Google's new neural network is much more accurate and faster than popular counterparts

Convolutional neural networks (CNNs), inspired by biological processes in the human visual cortex, are well suited for tasks such as object and face recognition, but improving their accuracy requires tedious and fine tuning. That's why scientists at Google AI Research are exploring new models that "scale" CNNs in a "more structured" way. They published the result of their work in article "EfficientNet: Rethinking Model Scaling for Convolutional Neural Networks", hosted by the scientific portal Arxiv.org, as well as in ARTICLES on your blog. The co-authors claim that the family of artificial intelligence systems, called EfficientNets, exceeds the accuracy of standard CNNs and improves the efficiency of a neural network by up to 10 times.

Google's new neural network is much more accurate and faster than popular counterparts

“A common practice for scaling models is to arbitrarily increase the depth or width of the CNN, as well as use a higher resolution of the input image for training and evaluation,” write in-house software engineer Mingxing Tan and lead scientist at Google AI Quoc Li (Quoc V .le). "Unlike traditional approaches that arbitrarily scale network parameters such as width, depth, and incoming resolution, our method uniformly scales each dimension with a fixed set of scaling factors."

To further improve performance, the researchers advocate the use of a new core network, the mobile inverted bottleneck convolution (MBConv), which serves as the basis for the EfficientNets family of models.

In tests, EfficientNets has demonstrated both higher accuracy and better efficiency than existing CNNs, reducing the requirement for parameter size and computational resources by an order of magnitude. One of the models, EfficientNet-B7, demonstrated 8,4 times smaller size and 6,1 times better performance than the well-known CNN Gpipe, and also achieved 84,4% and 97,1% accuracy (Top-1 and Top- 5 result) in testing on the ImageNet set. Compared to the popular CNN ResNet-50, another EfficientNet model, EfficientNet-B4, using similar resources, showed an accuracy of 82,6% versus 76,3% for ResNet-50.

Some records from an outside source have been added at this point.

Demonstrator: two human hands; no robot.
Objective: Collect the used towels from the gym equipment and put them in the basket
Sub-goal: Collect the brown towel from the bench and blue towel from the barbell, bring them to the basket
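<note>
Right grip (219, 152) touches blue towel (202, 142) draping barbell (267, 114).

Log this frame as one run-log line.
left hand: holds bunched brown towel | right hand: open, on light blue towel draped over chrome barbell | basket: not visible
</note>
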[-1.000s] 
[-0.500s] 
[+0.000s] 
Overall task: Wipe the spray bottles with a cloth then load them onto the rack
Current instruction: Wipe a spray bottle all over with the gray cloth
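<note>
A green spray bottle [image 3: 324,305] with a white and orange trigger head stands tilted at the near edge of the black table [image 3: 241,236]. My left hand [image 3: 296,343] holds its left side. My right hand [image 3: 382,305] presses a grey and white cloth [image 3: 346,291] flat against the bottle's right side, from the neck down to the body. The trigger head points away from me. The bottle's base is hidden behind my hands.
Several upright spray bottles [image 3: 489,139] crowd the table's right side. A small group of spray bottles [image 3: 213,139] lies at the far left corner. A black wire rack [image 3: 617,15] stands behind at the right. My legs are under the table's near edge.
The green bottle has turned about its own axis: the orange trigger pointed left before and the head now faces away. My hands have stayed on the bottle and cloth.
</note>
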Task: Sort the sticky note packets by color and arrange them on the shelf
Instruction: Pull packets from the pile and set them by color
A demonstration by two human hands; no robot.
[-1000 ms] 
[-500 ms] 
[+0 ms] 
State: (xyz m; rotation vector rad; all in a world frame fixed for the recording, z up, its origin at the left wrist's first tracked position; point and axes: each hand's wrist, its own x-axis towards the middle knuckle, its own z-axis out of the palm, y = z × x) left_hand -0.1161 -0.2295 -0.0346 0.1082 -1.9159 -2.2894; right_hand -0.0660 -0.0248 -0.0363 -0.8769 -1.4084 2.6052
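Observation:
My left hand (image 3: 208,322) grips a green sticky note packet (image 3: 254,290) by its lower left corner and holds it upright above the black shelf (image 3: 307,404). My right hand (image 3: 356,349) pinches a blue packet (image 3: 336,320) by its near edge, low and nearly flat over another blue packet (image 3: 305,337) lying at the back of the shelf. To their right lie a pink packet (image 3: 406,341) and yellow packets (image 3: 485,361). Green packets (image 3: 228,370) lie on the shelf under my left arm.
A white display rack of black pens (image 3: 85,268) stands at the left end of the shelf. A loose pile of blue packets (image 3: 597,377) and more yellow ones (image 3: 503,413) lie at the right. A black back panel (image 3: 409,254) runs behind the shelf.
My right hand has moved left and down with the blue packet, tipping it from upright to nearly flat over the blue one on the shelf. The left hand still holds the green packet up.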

The EfficientNets models performed well on other datasets, achieving high accuracy in five out of eight tests, including the CIFAR-100 (91,7% accuracy) and Flowers (98,8%).

Google's new neural network is much more accurate and faster than popular counterparts

“By delivering significant improvements in the performance of neural models, we expect EfficientNets to potentially serve as a new foundation for future computer vision challenges,” Tan and Li write.

The source code and tutorial scripts for Google Cloud Tensor Processing Units (TPUs) are freely available at Github.